Hibernate was tricked by jOOQ! The NVL function was translated to MySQL’s IFNULL or SQL Server COALESCE, and the AS keyword was removed from the SQL Server query. These are just simple examples, your actual SQL may be much more complex. Play around with the feature set online, here.

Also, the Settings.cacheParsingConnectionLRUCacheSize flag, which defaults to 8192, makes sure the same query doesn’t get re-translated all the time so you won’t spend too much time in jOOQ’s parser.
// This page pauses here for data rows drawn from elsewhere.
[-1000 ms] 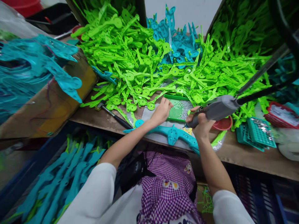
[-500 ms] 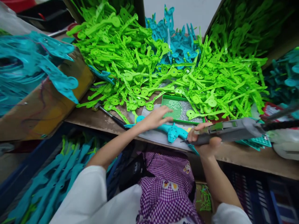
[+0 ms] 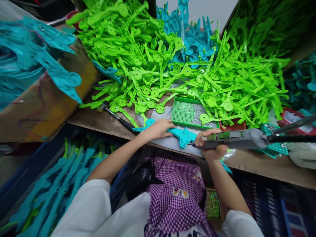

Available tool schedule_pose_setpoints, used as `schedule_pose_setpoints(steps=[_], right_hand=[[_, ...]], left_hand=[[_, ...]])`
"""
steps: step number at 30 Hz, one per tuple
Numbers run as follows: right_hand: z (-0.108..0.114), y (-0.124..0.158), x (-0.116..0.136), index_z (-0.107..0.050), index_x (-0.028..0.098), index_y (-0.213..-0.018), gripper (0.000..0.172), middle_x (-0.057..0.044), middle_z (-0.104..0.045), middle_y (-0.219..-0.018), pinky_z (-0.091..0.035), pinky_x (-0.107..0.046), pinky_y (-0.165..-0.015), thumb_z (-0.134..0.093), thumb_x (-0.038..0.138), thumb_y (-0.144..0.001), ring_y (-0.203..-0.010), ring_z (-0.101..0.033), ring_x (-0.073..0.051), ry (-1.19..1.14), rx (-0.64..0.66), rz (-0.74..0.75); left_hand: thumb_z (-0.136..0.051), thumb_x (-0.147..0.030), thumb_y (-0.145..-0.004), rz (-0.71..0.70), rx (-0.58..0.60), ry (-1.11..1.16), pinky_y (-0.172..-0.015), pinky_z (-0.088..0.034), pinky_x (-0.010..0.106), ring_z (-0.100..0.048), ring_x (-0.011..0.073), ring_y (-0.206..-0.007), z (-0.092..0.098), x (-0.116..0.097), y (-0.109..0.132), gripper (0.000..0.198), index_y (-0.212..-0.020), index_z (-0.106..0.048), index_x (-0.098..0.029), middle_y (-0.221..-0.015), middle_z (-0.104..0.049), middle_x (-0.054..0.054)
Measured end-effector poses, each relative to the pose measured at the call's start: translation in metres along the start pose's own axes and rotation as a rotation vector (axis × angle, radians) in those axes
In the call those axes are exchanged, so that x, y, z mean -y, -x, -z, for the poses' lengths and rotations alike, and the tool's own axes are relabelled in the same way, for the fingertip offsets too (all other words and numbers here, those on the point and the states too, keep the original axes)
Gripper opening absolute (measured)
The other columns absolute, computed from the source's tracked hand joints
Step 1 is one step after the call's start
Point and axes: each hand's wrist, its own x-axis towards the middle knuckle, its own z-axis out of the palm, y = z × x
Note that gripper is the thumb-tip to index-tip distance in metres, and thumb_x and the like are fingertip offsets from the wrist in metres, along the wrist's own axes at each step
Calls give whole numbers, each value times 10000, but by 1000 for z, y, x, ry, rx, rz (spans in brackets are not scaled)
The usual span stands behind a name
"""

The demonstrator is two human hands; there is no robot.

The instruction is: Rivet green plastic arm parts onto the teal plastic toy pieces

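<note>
A turquoise plastic part [image 3: 184, 137] lies on a pale sheet [image 3: 163, 114] at the table's front edge. My left hand [image 3: 160, 129] is closed over its left portion, fingers curled on top. Wrapped in my right hand [image 3: 212, 144] is a grey power screwdriver [image 3: 237, 140], held almost level. Its thin bit points left and reaches the right side of the turquoise part; whether it sits in a screw is too small to tell. Just behind the part, a green tray [image 3: 184, 113] has a perforated left area and many small silvery screws on its right.
Bright green plastic arms [image 3: 118, 42] are heaped across the table's back. Turquoise pieces [image 3: 195, 39] stand among them. A hammer-like tool [image 3: 118, 120] lies at left near a cardboard box [image 3: 44, 105] of turquoise parts. Below left, a blue crate [image 3: 56, 184] holds long turquoise pieces.
My left hand has come down from beside the screw tray onto the turquoise part and closed over it. The screwdriver has shifted slightly left, with its bit against the part's right side.
</note>
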Motion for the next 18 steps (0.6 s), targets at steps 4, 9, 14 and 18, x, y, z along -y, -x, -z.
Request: schedule_pose_setpoints(steps=[4,9,14,18], right_hand=[[1,-1,-6,-577,237,-779,556,57,-474,-442,-460,-299,-403,-606,771,-626,-376,-484,-142,29,-2,-46],[1,-1,-12,-572,238,-792,561,57,-483,-437,-415,-269,-347,-597,774,-631,-352,-487,-140,-6,50,-75],[3,2,-15,-600,229,-816,549,48,-503,-447,-420,-264,-353,-619,748,-637,-369,-517,-147,-3,99,-97],[7,4,-21,-592,217,-811,502,43,-529,-467,-420,-263,-358,-647,693,-663,-379,-518,-142,-3,156,-88]], left_hand=[[-685,-296,-810,22,-22,26,-797,-474,328,-618,229,-966,-4,2,3,347,-1130,-634,-173,-1077,-650,86],[-687,-293,-803,28,-30,22,-793,-473,313,-622,221,-973,-7,1,4,352,-1132,-631,-179,-1079,-654,77],[-690,-292,-796,49,-39,41,-789,-471,305,-625,221,-972,-6,0,4,325,-1100,-642,-188,-1066,-661,68],[-713,-273,-773,89,-33,89,-776,-475,306,-632,223,-953,-5,-2,3,325,-1079,-654,-178,-1045,-674,66]])
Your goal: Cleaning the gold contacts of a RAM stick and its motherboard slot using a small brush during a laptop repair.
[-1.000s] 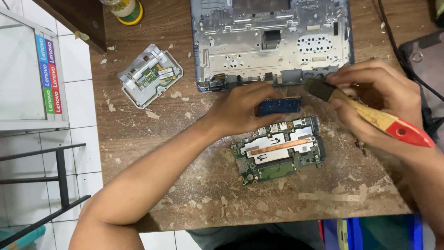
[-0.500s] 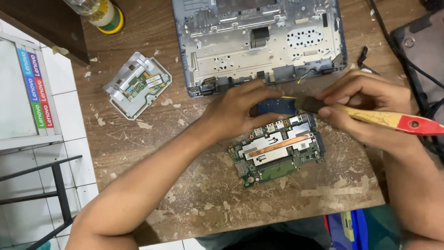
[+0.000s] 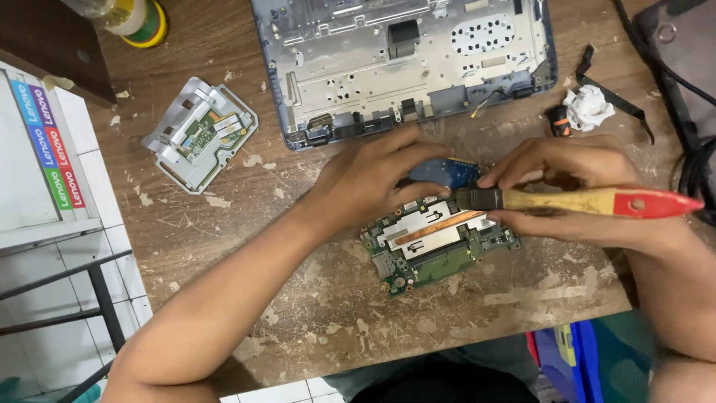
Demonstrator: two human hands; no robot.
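Observation:
My left hand [image 3: 373,183] presses down on a small blue circuit board [image 3: 446,172] lying on the worn wooden table [image 3: 313,298]. My right hand [image 3: 574,190] grips a paintbrush [image 3: 589,201] with a wooden handle and red end. Its dark bristle head points left, against the blue board's edge. Just below both hands lies a green motherboard [image 3: 436,246] with a silver heat sink and copper pipe.
An opened grey laptop chassis [image 3: 403,60] lies at the table's far side. A small metal-framed touchpad module [image 3: 200,132] sits at the left. A bottle [image 3: 134,16] stands top left. Crumpled white paper [image 3: 589,106] and black cables [image 3: 690,127] are on the right.
The view has shifted, so everything sits further left and lower. My right hand has turned the brush more level, its head against the blue board. My left hand stays on the board.

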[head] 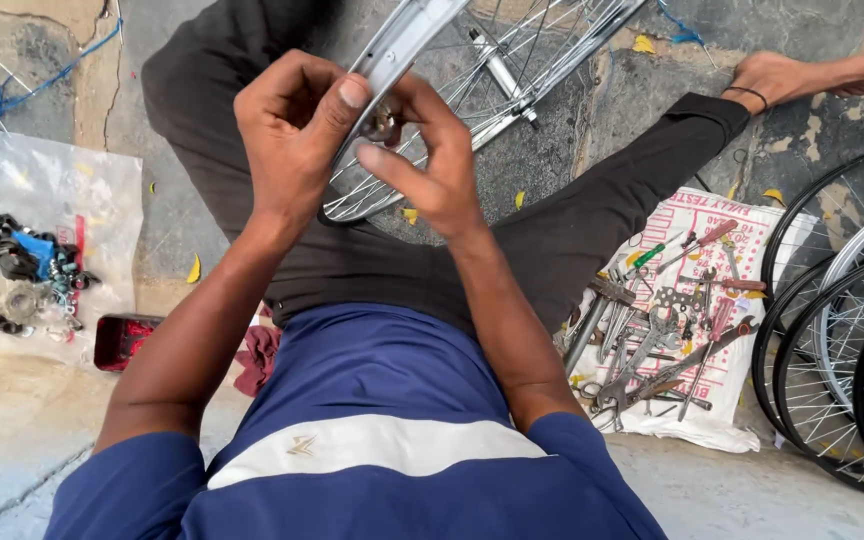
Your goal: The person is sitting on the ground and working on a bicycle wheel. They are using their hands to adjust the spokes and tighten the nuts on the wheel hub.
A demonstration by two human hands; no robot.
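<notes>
A silver bicycle wheel rim (407, 40) with thin spokes stands tilted over my lap, reaching up past the top of the view. My left hand (292, 130) grips the near edge of the rim, thumb pressed on its outer face. My right hand (432, 160) pinches a small metal tool (382, 122) against the rim between thumb and fingers. Most of that tool is hidden by my fingers. I sit on the ground in dark trousers and a blue shirt.
A white sack (722, 380) at my right carries several spanners, pliers and screwdrivers. Several spoked wheels (842, 340) lean at the far right. A clear plastic sheet (42, 190) on the left holds small black and blue parts. A red box (122, 340) lies near my left elbow.
</notes>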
@Formula too, not just native queries

A quick win in Hibernate when you want to project additional values, akin to SQL’s own computed columns, which are available in many SQL dialects, is the @Formula annotation, which can be added to any entity, like so. Assuming this additional column:

ALTER TABLE author ADD year_of_birth INT;

We might have the following amended entity:

@Entity
@Table(name = "author")
public class Author {
    @Id
    public int id;

    @Column(name = "first_name")
    public String firstName;

    @Column(name = "last_name")
    public String lastName;

    @Column(name = "year_of_birth")
    public Integer yearOfBirth;

    @Formula("year_of_birth between 1981 and 1996")
    public Boolean millenial;

    // Constructors, getters, setters, equals, hashCode, etc
}

But unfortunately, there are still so many RDBMS that don’t actually support boolean types, and the @Formula annotation is purely static, and doesn’t allow for vendor-specific overrides. Are we going to rewrite that SQL query manually to make sure a SQL-92, vendor agnostic native SQL fragment is present that works on all dialects?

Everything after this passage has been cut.